2022 NormConf - My favourite talks

listicle

learning

spark

art

simulation

Lessons from real-life data science practitioners

Author

Daniel Tan

Published

December 20, 2022

2022 NormConf

NormConf is a free, virtual tech conference created by Vicki Boykis with a keen focus on all the unglamourous challenges that real-life data science practitioners encounter in their day-to-day work. In an arena where many other tech conferences focus on the latest and greatest, this conference is a breath of fresh air! I can sincerely share that I found more ideas to bring back to try at my work from this conference than any previous conference I have attended.

The conference was held in a single day, split between 3 sessions and several lightning talks. Each session had about 10 speakers covering a variety of topics. All of these are available for free on NormConf’s youtube channel.

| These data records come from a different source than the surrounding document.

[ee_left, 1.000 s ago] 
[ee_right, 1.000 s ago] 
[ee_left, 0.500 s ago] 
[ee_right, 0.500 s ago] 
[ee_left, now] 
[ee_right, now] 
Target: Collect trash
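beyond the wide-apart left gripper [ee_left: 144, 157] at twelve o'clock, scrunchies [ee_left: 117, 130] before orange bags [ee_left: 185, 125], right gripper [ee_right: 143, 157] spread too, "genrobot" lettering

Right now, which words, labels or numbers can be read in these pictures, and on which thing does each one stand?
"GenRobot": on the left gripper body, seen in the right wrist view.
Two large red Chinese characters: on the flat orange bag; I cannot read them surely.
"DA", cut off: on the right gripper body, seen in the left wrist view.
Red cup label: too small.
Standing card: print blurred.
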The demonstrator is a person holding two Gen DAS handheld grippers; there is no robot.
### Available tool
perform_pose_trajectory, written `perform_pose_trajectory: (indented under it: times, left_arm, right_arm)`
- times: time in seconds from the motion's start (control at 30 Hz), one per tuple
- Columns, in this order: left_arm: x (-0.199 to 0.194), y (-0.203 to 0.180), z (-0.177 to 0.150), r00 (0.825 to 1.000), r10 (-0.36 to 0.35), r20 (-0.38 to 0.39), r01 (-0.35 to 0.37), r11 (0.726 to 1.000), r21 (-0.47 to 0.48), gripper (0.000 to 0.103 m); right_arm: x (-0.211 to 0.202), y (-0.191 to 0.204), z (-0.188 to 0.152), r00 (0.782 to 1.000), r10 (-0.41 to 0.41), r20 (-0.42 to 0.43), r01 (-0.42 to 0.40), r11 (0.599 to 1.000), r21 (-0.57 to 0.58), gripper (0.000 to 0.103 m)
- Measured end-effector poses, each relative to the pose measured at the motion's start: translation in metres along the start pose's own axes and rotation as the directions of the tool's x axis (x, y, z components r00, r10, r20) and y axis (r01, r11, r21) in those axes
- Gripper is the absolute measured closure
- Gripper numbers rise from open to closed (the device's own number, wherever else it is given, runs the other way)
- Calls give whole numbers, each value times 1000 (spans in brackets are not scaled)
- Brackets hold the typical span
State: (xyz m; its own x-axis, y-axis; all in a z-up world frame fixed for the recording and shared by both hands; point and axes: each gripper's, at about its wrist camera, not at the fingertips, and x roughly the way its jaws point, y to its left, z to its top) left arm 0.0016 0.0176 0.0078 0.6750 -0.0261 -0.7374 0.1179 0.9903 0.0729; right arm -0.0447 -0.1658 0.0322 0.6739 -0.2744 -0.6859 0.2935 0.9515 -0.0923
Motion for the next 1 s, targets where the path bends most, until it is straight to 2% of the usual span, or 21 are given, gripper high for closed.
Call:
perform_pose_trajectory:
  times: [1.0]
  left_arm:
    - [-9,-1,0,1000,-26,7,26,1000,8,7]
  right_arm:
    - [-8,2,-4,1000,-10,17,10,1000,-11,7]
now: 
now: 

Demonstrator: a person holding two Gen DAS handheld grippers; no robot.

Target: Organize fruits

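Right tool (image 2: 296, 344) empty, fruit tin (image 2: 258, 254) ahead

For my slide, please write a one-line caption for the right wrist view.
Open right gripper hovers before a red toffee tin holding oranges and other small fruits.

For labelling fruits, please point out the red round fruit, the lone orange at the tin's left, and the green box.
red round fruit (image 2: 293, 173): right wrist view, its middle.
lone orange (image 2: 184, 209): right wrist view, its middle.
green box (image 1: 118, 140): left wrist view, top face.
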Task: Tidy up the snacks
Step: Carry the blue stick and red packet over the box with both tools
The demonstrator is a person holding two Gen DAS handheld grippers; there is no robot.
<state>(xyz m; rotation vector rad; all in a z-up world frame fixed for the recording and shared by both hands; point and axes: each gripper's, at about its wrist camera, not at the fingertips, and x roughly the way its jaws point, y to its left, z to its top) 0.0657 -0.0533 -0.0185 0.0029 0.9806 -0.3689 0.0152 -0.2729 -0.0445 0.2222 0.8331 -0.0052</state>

I spent the weekend catching up on all the talks and wanted to share a couple of my favourites:

Session 1

Spark Horror Stories From The Field by Guenia Izquierdo

This talk right here is totally my jam. Apache Spark is an amazing tool. In fact, to conduct and model experiments for a large-scale business operation (like I do for work), the usage of Spark is pretty much table stakes. That said, like many powerful tools, Spark is also a frustrating footgun.

Guenia shares her experience on common pitfalls you might encounter when building Spark applications for the 1st time. I found myself nodding silently as she went through every mistake that I personally faced when I first started learning Spark. Additionally, she gives useful tips explaining the implications for each Spark command you invoke which promotes a better understanding of the entire Spark framework.

If you are new to Spark, I have to recommend the first couple of minutes of Guenia’s talk as she provides one of the clearest and most succint crash course to Spark I have seen presented.

A Game of Construction by Helena Sarin

Art is all a game of construction. Some with the brush, some with the shovel, some choose the pen and some of us … choose neural networks

That quote up thre is how Helena started her talk 🤯 and boy was I absolutely blown away. Describing herself as an “engineering-artist”, Helena shared details and examples of her artwork and art process. I was deeply inspired by the many similarities Helena drew between the process of refining art work with the iterative nature of building complex models.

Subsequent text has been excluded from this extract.